Your job with the data below is to output exactly the lines from the one holding "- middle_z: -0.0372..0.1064" down to the one holding "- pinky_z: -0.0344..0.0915", both included, and no others.

:: SUPPLIED MATERIAL

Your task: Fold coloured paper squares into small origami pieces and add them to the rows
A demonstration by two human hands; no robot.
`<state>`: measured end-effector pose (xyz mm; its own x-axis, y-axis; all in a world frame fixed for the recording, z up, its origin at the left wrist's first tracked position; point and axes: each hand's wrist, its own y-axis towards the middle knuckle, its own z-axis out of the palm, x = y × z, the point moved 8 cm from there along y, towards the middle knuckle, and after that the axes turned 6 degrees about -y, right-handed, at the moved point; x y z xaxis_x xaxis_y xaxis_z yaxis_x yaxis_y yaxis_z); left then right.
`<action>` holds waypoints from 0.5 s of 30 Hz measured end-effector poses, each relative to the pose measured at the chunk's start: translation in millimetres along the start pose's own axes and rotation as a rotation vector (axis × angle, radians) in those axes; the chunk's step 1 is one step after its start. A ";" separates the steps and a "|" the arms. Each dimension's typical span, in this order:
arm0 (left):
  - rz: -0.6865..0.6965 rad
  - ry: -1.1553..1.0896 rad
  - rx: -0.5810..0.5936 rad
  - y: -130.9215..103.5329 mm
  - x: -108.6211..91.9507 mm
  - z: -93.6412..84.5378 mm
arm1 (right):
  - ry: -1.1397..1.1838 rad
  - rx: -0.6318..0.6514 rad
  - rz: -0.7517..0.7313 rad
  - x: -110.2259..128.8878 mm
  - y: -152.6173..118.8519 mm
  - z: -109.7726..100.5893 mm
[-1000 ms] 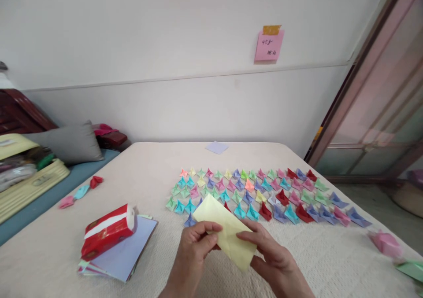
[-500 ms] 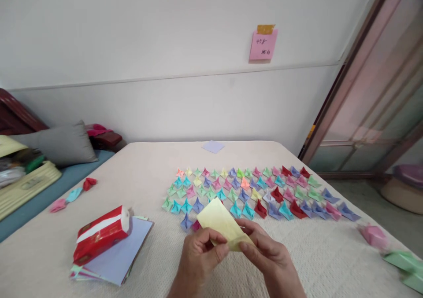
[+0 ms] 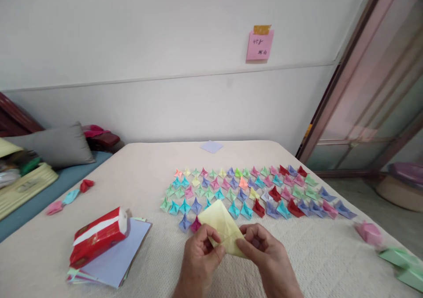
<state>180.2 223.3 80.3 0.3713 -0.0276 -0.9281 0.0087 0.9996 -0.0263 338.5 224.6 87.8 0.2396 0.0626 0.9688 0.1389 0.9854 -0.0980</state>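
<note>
A folded piece of pale yellow paper (image 3: 220, 218), with crease lines across it, is held up above the near part of the covered surface. My left hand (image 3: 201, 256) pinches its lower left edge between thumb and fingers. On the other side, my right hand (image 3: 264, 252) grips the lower right edge, thumb in front. Just behind the paper stand rows of small folded paper boats (image 3: 246, 211) in many colours. A magenta folded piece (image 3: 195, 224) and a blue-violet one (image 3: 184, 222) lie closest to my left hand.
A red tissue pack (image 3: 99, 236) lies on a stack of coloured paper (image 3: 120, 249) at the left. Small folded pieces (image 3: 71, 196) sit farther left. Pink (image 3: 369, 233) and green folded pieces (image 3: 401, 265) lie right. One lilac sheet (image 3: 211, 146) is at the back.
The yellow paper's shape has changed from a longer rectangle to a more diamond-like outline with creases showing. Both hands stay on it, and the view has shifted slightly.
</note>
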 end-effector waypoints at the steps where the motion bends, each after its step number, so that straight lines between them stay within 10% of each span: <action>1: 0.002 -0.016 0.003 -0.4 -0.6 1.4 | 0.019 -0.004 0.001 -0.1 -0.3 0.6; 8: 0.067 -0.249 -0.093 1.9 -12.6 3.4 | 0.062 0.025 0.012 2.0 -4.5 6.5; 15: -0.165 -0.070 -0.061 6.8 15.5 -5.1 | 0.021 -0.011 -0.071 8.9 -7.6 3.2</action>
<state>181.3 229.7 63.8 0.4333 -0.1888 -0.8813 0.0194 0.9795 -0.2003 336.5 218.2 97.9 0.2490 -0.0109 0.9684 0.1666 0.9855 -0.0318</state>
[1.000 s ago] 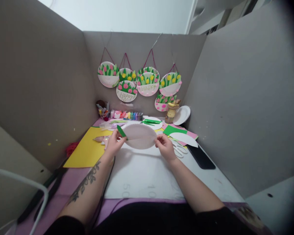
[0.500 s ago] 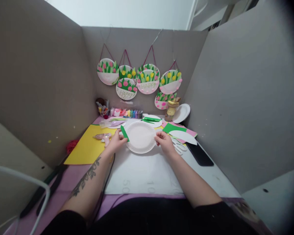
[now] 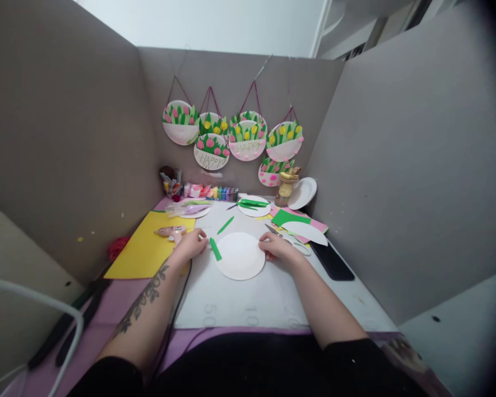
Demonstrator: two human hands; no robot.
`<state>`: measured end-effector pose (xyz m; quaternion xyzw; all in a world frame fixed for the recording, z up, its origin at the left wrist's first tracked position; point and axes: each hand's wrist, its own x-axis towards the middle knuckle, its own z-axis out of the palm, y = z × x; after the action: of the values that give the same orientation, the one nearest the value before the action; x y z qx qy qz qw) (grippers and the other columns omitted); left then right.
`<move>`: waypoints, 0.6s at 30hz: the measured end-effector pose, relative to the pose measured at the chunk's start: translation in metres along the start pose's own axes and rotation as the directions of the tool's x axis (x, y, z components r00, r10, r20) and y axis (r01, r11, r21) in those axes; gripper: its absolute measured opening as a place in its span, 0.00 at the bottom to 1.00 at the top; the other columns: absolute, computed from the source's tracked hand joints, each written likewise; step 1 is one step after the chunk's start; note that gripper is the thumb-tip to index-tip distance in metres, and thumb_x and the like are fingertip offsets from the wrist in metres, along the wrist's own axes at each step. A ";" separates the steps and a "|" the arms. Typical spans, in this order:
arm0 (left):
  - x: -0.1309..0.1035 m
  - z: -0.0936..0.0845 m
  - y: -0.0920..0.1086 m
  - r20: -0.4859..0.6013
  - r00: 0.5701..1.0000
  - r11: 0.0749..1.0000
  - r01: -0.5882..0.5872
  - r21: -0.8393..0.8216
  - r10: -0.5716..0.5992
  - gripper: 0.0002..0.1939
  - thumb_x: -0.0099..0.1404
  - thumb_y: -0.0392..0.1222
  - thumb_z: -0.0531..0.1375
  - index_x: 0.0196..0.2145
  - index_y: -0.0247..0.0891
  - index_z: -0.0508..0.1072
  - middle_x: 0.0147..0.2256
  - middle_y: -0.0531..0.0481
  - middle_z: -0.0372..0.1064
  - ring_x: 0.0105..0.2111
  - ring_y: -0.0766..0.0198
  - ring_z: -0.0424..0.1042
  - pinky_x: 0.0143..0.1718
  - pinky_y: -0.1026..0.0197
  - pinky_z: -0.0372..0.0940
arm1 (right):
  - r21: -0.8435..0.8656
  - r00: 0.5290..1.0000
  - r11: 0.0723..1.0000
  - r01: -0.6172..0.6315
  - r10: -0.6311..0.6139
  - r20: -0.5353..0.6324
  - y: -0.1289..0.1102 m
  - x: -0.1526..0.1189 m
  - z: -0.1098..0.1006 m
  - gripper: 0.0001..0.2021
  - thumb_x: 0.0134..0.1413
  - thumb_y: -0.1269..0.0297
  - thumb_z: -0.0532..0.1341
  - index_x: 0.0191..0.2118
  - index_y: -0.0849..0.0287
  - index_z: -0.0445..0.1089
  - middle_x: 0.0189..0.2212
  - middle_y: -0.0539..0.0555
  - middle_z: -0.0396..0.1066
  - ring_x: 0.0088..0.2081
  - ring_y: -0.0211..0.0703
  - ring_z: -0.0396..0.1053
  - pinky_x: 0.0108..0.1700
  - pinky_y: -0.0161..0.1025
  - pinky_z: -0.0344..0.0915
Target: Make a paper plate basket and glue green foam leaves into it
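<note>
A white paper plate (image 3: 240, 259) lies face down on the white work surface in front of me. One green paper leaf (image 3: 215, 250) sticks out past its left rim. My right hand (image 3: 275, 246) pinches the plate's right edge. Just left of the leaf, off the plate, is my left hand (image 3: 193, 244); its fingers are loosely curled and I see nothing in them. A second green paper strip (image 3: 225, 225), pointed at its end, lies behind the plate. The glue gun (image 3: 171, 232) rests on yellow paper beside my left hand.
Scissors (image 3: 300, 245) lie partly under my right hand, with a dark phone (image 3: 333, 261) farther right. Behind, a plate with green strips (image 3: 254, 205), paint pots (image 3: 219, 193) and a jar (image 3: 286, 190) stand below hanging plate baskets (image 3: 248, 140). Grey panels (image 3: 397, 165) flank the desk.
The plate has come down toward me and now shows its smooth side instead of its ridged one. My left hand has let go of it. A green strip behind it has come into view.
</note>
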<state>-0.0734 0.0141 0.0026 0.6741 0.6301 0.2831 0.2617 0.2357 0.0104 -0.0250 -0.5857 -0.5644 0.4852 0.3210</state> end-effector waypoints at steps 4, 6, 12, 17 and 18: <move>-0.006 0.001 0.007 0.111 0.992 0.998 0.057 -0.025 -0.054 0.07 0.48 0.40 0.59 0.28 0.40 0.68 0.16 0.54 0.70 0.19 0.62 0.69 0.21 0.63 0.56 | -0.150 0.998 0.989 0.005 -0.013 -0.053 -0.001 0.003 0.001 0.08 0.37 0.69 0.62 0.30 0.58 0.65 0.11 0.46 0.65 0.14 0.38 0.62 0.18 0.31 0.54; -0.007 0.002 0.008 0.159 0.985 0.995 0.079 -0.055 -0.069 0.08 0.48 0.39 0.59 0.29 0.40 0.67 0.18 0.53 0.71 0.20 0.62 0.70 0.20 0.64 0.57 | -0.241 0.997 0.970 0.012 -0.030 -0.068 0.000 0.004 0.000 0.08 0.37 0.69 0.62 0.29 0.58 0.66 0.13 0.47 0.66 0.14 0.37 0.62 0.19 0.32 0.54; -0.006 0.004 0.005 0.228 0.971 0.987 0.096 -0.129 -0.065 0.08 0.47 0.37 0.58 0.29 0.39 0.67 0.19 0.53 0.72 0.20 0.63 0.71 0.18 0.66 0.56 | -0.515 0.935 0.843 0.154 -0.293 -0.199 -0.003 0.017 0.009 0.03 0.45 0.68 0.59 0.27 0.59 0.70 0.24 0.51 0.72 0.28 0.40 0.67 0.31 0.34 0.59; -0.006 0.005 0.006 0.258 0.965 0.982 0.099 -0.159 -0.056 0.07 0.46 0.36 0.57 0.27 0.39 0.67 0.19 0.54 0.72 0.20 0.63 0.70 0.18 0.66 0.56 | -0.662 0.843 0.578 0.478 -0.512 0.161 -0.035 0.061 0.048 0.11 0.51 0.72 0.56 0.40 0.59 0.72 0.42 0.55 0.73 0.46 0.43 0.66 0.48 0.36 0.58; -0.006 0.005 0.006 0.255 0.965 0.981 0.101 -0.167 -0.056 0.07 0.46 0.36 0.57 0.27 0.40 0.67 0.20 0.53 0.72 0.20 0.63 0.70 0.18 0.66 0.56 | -0.697 0.835 0.511 0.502 -0.498 0.236 -0.043 0.073 0.056 0.14 0.52 0.73 0.56 0.44 0.59 0.71 0.45 0.56 0.71 0.49 0.44 0.63 0.51 0.36 0.57</move>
<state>-0.0661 0.0080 0.0032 0.6525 0.5907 0.2409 0.4090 0.1606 0.0783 -0.0186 -0.4744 -0.8550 0.1043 0.1815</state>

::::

**WRITTEN REPLY:**
  - middle_z: -0.0372..0.1064
  - ring_x: 0.0105..0.2111
  - ring_y: -0.0766..0.0198
  - ring_z: -0.0424..0.1042
  - pinky_x: 0.0143..0.1718
  - pinky_y: -0.1026..0.0197
  - pinky_z: -0.0372..0.0940
arm1 (right):
  - r21: -0.8435..0.8656
  - r00: 0.5290..1.0000
  - r11: 0.0723..1.0000
  - r01: -0.6172..0.6315
  - r10: -0.6311..0.6139
  - r20: -0.5353..0.6324
  - y: -0.1289..0.1102 m
  - x: -0.1526..0.1189 m
  - z: -0.1098..0.1006 m
  - gripper: 0.0001..0.2021
  - thumb_x: 0.0134..0.1413
  - thumb_y: -0.1269..0.0297
  - thumb_z: -0.0532..0.1341
  - index_x: 0.0191..0.2118
  - index_y: -0.0849..0.0287
  - index_z: -0.0445..0.1089
  - middle_x: 0.0189..0.2212
  - middle_y: -0.0539..0.0555
  - middle_z: -0.0396..0.1066
  - ring_x: 0.0088..0.2081
  - ring_y: -0.0211..0.0703
  - ring_z: -0.0396..0.1053
  - pinky_x: 0.0108..0.1700
  - pinky_y: -0.0161..0.1025
  - pinky_z: -0.0344..0.0915

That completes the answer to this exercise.